- [What to work on] Copy the records below exactly as they are written.

(Excerpts from a dataset)
= = = = = = =

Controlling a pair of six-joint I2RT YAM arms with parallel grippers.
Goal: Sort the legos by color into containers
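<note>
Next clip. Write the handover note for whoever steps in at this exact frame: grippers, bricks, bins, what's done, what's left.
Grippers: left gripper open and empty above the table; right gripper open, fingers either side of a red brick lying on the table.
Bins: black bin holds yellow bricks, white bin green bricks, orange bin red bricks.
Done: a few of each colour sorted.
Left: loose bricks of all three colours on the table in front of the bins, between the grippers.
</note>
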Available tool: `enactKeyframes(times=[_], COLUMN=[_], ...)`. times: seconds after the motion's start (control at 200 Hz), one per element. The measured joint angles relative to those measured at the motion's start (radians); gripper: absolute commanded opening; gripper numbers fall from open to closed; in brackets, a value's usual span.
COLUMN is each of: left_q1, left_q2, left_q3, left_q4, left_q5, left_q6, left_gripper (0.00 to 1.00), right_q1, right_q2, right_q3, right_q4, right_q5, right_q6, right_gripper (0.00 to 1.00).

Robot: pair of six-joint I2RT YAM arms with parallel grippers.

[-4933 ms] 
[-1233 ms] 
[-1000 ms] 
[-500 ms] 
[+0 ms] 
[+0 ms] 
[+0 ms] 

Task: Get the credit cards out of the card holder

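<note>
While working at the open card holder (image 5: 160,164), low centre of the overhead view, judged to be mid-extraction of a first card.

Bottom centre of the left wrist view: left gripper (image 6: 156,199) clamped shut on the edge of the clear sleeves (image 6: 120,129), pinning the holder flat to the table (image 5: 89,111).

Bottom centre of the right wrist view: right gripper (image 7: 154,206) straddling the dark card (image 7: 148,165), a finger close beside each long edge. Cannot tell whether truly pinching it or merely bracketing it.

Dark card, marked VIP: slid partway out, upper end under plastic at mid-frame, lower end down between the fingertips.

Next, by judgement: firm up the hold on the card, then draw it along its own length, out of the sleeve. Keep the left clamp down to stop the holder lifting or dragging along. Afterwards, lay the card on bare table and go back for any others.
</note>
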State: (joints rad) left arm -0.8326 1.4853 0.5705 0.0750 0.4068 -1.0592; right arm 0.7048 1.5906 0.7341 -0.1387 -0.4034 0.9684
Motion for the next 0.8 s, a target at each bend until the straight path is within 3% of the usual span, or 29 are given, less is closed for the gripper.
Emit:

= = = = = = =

- [Answer below]
Controlling a pair of six-joint I2RT YAM arms with parallel grippers.
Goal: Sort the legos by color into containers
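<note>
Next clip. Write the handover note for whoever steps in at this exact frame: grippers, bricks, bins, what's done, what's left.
Grippers: left gripper open and empty above the table; right gripper open, fingers either side of a red brick lying on the table.
Bins: black bin holds yellow bricks, white bin green bricks, orange bin red bricks.
Done: a few of each colour sorted.
Left: loose bricks of all three colours on the table in front of the bins, between the grippers.
</note>
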Available tool: `enactKeyframes(times=[_], COLUMN=[_], ...)`. times: seconds after the motion's start (control at 200 Hz), one per element. The measured joint angles relative to those measured at the motion's start (radians); gripper: absolute commanded opening; gripper numbers fall from open to closed; in brackets, a value's usual span.
COLUMN is each of: left_q1, left_q2, left_q3, left_q4, left_q5, left_q6, left_gripper (0.00 to 1.00), right_q1, right_q2, right_q3, right_q4, right_q5, right_q6, right_gripper (0.00 to 1.00).

Robot: pair of six-joint I2RT YAM arms with parallel grippers.

[-4933 ms] 
[-1233 ms] 
[-1000 ms] 
[-500 ms] 
[+0 ms] 
[+0 ms] 
[+0 ms] 

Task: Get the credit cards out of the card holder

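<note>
While working at the open card holder (image 5: 160,164), low centre of the overhead view, judged to be mid-extraction of a first card.

Bottom centre of the left wrist view: left gripper (image 6: 156,199) clamped shut on the edge of the clear sleeves (image 6: 120,129), pinning the holder flat to the table (image 5: 89,111).

Bottom centre of the right wrist view: right gripper (image 7: 154,206) straddling the dark card (image 7: 148,165), a finger close beside each long edge. Cannot tell whether truly pinching it or merely bracketing it.

Dark card, marked VIP: slid partway out, upper end under plastic at mid-frame, lower end down between the fingertips.

Next, by judgement: firm up the hold on the card, then draw it along its own length, out of the sleeve. Keep the left clamp down to stop the holder lifting or dragging along. Afterwards, lay the card on bare table and go back for any others.
</note>
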State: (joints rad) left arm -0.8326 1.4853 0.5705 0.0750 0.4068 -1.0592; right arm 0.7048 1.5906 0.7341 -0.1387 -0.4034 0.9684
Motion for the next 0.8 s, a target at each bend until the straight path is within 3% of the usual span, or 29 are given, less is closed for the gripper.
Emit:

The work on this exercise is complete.